◆ **WHAT TO PRODUCE**:
Every line of the data below is to be given again as it appears, with the images removed.

━━━━━━━━━━━━━━━━━━━━━━━━━━━━━━

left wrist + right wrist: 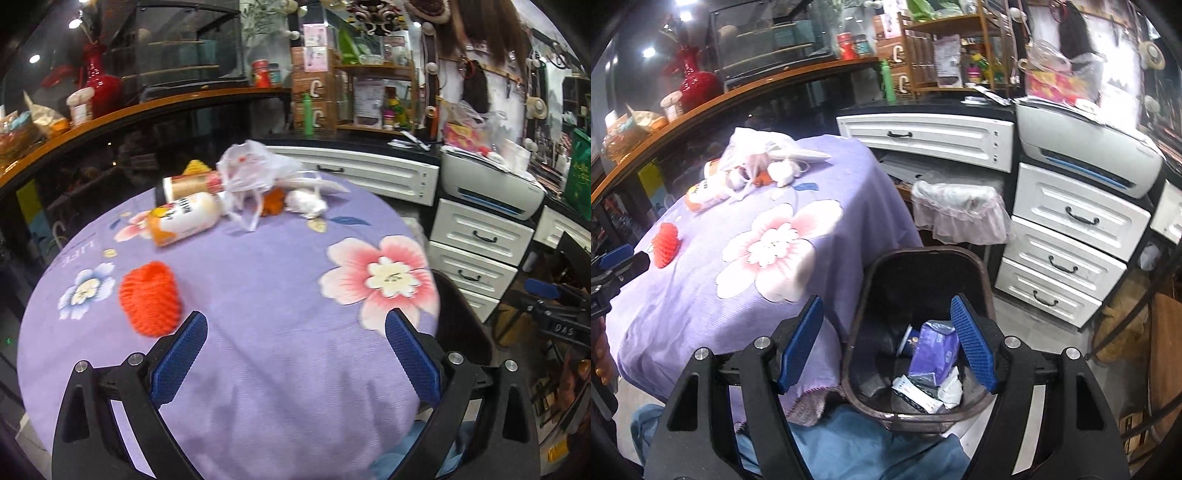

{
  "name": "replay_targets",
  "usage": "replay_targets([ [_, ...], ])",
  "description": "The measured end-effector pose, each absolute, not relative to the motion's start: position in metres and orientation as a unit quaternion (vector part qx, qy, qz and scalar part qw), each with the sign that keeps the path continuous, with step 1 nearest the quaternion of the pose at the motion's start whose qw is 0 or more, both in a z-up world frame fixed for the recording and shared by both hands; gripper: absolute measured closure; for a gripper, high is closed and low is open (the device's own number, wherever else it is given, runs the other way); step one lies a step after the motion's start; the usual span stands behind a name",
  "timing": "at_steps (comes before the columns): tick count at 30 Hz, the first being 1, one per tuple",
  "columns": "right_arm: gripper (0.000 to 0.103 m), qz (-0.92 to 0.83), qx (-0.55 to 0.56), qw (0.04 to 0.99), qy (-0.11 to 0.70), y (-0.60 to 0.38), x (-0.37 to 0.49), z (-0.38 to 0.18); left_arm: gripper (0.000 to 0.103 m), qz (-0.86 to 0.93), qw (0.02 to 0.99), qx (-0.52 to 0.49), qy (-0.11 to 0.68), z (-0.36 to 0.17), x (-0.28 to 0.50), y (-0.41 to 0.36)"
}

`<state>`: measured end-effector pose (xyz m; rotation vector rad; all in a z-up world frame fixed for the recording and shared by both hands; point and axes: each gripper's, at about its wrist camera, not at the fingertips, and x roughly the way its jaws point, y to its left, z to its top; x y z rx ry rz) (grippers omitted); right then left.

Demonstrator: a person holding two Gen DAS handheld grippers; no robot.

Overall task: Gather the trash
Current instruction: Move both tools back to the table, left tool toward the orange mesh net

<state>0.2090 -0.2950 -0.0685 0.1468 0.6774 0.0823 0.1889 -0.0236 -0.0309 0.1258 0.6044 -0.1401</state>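
An orange foam fruit net (151, 303) lies on the purple flowered tablecloth (258, 295), just ahead and left of my left gripper (295, 325), which is open and empty. Farther back lie a plastic bottle (184, 218), a cup (192, 184), a clear plastic bag (251, 170), an orange scrap (274, 201) and crumpled tissue (306, 202). My right gripper (886, 314) hovers open and empty over the near rim of a dark bin (923, 332) beside the table. The bin holds a purple packet (934, 350), a small cup and paper scraps. The left gripper (617, 262) shows at the right wrist view's left edge.
White drawers (1067, 236) and a printer (1086, 147) stand right of the bin. A second bin lined with clear plastic (960, 210) stands behind it. A curved wooden counter (110, 114) with a red vase (99, 81) runs behind the table. Blue cloth (849, 443) lies below the right gripper.
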Motion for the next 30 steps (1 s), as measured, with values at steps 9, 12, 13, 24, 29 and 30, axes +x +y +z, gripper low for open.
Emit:
replay_targets([
  [9, 0.031, 0.072, 0.060, 0.944, 0.316, -0.267, 0.217, -0.049, 0.007, 0.024, 0.950, 0.036, 0.310, -0.034, 0.200, 0.042],
  [12, 0.031, 0.080, 0.053, 0.945, 0.313, -0.258, 0.221, -0.044, 0.007, 0.039, 0.947, 0.032, 0.317, -0.035, 0.209, 0.056],
  [13, 0.031, 0.084, 0.050, 0.945, 0.312, -0.254, 0.223, -0.042, 0.007, 0.043, 0.945, 0.033, 0.322, -0.036, 0.216, 0.060],
  [24, 0.031, 0.125, 0.036, 0.942, 0.308, -0.228, 0.249, -0.023, 0.026, 0.049, 0.920, 0.026, 0.388, -0.059, 0.287, 0.079],
  [29, 0.031, 0.144, 0.034, 0.935, 0.322, -0.217, 0.271, -0.024, 0.069, 0.057, 0.914, 0.014, 0.402, -0.067, 0.302, 0.088],
  [30, 0.031, 0.149, 0.034, 0.933, 0.324, -0.215, 0.276, -0.024, 0.072, 0.056, 0.914, 0.005, 0.403, -0.068, 0.303, 0.091],
])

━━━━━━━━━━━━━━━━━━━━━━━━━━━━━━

◆ **FINISHED TASK**:
left wrist + right wrist: 

{
  "name": "replay_targets",
  "usage": "replay_targets([ [_, ...], ])",
  "description": "The measured end-effector pose, each absolute, not relative to the motion's start: position in metres and orientation as a unit quaternion (vector part qx, qy, qz and scalar part qw), each with the sign that keeps the path continuous, with step 1 nearest the quaternion of the pose at the motion's start whose qw is 0 or more, both in a z-up world frame fixed for the recording and shared by both hands; gripper: absolute measured closure; for a gripper, high is closed and low is open (the device's own number, wherever else it is given, runs the other way); step one lies a step after the motion's start; the usual span stands behind a name",
  "timing": "at_steps (comes before the columns): tick count at 30 Hz, the first being 1, one per tuple",
  "columns": "right_arm: gripper (0.000 to 0.103 m), qz (-0.92 to 0.83), qx (-0.55 to 0.56), qw (0.04 to 0.99), qy (-0.11 to 0.70), y (-0.60 to 0.38), x (-0.37 to 0.49), z (-0.38 to 0.18); left_arm: gripper (0.000 to 0.103 m), qz (-0.86 to 0.93), qw (0.02 to 0.99), qx (-0.52 to 0.49), qy (-0.11 to 0.68), z (-0.36 to 0.17), x (-0.28 to 0.50), y (-0.41 to 0.36)"
}

`<state>`: measured end-effector pose (xyz m; rotation vector rad; all in a z-up world frame fixed for the recording and shared by both hands; point and axes: each gripper's, at about its wrist camera, not at the fingertips, and x roughly the way its jaws point, y to its left, z to its top; x y z rx ry rz) (grippers omitted); right then left.

Demonstrator: a person holding two Gen DAS handheld grippers; no robot.

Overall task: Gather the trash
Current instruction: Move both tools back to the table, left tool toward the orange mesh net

<state>0.2090 -0.2950 -0.0685 0.1468 0.6774 0.0823 0.1889 -0.0236 -0.0309 0.1258 0.6044 -0.1401</state>
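An orange foam fruit net (151, 303) lies on the purple flowered tablecloth (258, 295), just ahead and left of my left gripper (295, 325), which is open and empty. Farther back lie a plastic bottle (184, 218), a cup (192, 184), a clear plastic bag (251, 170), an orange scrap (274, 201) and crumpled tissue (306, 202). My right gripper (886, 314) hovers open and empty over the near rim of a dark bin (923, 332) beside the table. The bin holds a purple packet (934, 350), a small cup and paper scraps. The left gripper (617, 262) shows at the right wrist view's left edge.
White drawers (1067, 236) and a printer (1086, 147) stand right of the bin. A second bin lined with clear plastic (960, 210) stands behind it. A curved wooden counter (110, 114) with a red vase (99, 81) runs behind the table. Blue cloth (849, 443) lies below the right gripper.
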Motion for the next 30 steps (1 s), as measured, with values at steps 9, 12, 13, 24, 29 and 30, axes +x +y +z, gripper low for open.
Emit:
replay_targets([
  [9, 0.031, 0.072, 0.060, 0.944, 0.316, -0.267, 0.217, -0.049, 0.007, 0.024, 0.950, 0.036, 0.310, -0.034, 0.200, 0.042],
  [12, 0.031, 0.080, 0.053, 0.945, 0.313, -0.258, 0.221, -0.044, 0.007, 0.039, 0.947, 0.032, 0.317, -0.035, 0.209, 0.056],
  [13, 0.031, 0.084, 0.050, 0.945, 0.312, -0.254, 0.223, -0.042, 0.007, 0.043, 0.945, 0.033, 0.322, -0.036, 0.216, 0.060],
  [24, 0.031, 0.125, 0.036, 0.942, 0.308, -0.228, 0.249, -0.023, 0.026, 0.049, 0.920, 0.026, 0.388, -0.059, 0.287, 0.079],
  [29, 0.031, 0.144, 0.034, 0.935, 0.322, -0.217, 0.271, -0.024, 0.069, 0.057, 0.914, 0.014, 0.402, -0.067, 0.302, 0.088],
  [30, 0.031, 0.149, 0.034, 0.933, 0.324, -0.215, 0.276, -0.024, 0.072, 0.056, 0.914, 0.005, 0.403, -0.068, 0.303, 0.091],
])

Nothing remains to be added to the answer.